第93章 思念
◎為什麽不多抱抱她◎
“……”
因為關押封屹舟的地方屬於聖女的領域, 神力流通,屬於聖女的掌管,黎啾啾可以在高塔的房間中查看牢籠的情況。
在空曠的聖女房間中,黎啾啾點在晶瑩剔透的潔白牆壁上, 頓時, 牆壁浮現漣漪,牢籠的監控畫麵露出來。
少年坐在牢籠的角落, 抱著雙膝, 他黑色的發很長, 幾乎遮擋身影,他的臉埋在雙膝, 肩膀顫抖,渾身脆弱, 不知道在做什麽。
不會……在哭吧?
不可能吧。
黎啾啾遲疑地打量了一會兒。
這家夥應該是在笑?
她想到封屹舟的愉悅笑容。
身為一個被封印的大妖怪,逃脫了妖宮的封印然後混到了聖域的妖怪管事,接著又到了聖女麵前, 離他的目標核心淚水近在咫尺, 這種愉悅的情況下, 這變態十有八九會愉悅。
想來想去,黎啾啾感覺要看好這小瘋批,她喊了一個聽話的妖怪,讓這妖怪侍從去幫她近距離看管封屹舟。

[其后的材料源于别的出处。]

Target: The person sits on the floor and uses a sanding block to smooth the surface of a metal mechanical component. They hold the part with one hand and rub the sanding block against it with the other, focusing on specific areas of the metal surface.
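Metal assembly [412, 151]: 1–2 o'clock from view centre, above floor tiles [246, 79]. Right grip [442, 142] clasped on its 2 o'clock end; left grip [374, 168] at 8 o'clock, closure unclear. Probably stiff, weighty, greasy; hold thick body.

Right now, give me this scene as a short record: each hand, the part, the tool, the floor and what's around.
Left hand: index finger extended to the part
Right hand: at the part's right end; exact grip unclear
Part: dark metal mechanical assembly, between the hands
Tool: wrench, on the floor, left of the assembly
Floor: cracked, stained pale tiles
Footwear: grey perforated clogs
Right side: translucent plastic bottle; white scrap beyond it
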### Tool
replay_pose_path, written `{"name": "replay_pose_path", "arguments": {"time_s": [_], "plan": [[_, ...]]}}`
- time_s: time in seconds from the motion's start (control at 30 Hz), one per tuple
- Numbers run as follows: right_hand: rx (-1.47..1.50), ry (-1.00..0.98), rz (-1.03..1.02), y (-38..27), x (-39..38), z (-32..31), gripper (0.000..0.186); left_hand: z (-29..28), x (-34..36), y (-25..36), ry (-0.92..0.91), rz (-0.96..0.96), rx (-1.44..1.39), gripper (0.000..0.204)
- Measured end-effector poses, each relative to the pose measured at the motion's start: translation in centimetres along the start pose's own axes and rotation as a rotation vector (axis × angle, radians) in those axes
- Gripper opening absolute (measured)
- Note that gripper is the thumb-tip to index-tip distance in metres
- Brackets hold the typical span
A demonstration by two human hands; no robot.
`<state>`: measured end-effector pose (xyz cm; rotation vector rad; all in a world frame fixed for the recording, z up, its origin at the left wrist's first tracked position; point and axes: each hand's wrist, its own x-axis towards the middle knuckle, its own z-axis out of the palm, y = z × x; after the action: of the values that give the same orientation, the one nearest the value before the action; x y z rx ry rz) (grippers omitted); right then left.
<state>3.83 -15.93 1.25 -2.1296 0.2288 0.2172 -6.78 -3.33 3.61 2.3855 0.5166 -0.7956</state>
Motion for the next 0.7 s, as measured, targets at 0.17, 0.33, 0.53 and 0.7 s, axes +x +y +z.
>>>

吩咐妖怪侍從的時候, 係統化成的白色小鳥正好回來,等妖怪侍從離去,係統疑惑地問黎啾啾, “宿主, 牢籠裏關了什麽妖怪嗎?”
“關了封屹舟。”黎啾啾平靜道。
係統:“……?!”
白色小鳥一下子驚恐地在房間中亂飛, “大妖怎麽會出現。”
“宿主,怎麽辦才好。”
“你淡定點。”黎啾啾抬起胳膊,白色小鳥自動飛到黎啾啾的胳膊上,黎啾啾微微思索,對係統說,“封屹舟這次出現,他想要成為聖女慶典上跟隨聖女的仙侍,然後進入生命之樹獲得核心淚水。”
係統小鳥立刻嘰嘰喳喳,“不行!絕對不能讓那可怕的大妖獲得核心淚水!”
“我知道,我沒有答應他。”黎啾啾淡淡道,“我把他關在牢籠裏了。”
“那大妖竟然會聽話?”係統有些不可置信。
黎啾啾笑了笑,“我告訴他聽我的話有可能就成為仙侍了,所以他不得不聽話待在牢籠裏嘛。”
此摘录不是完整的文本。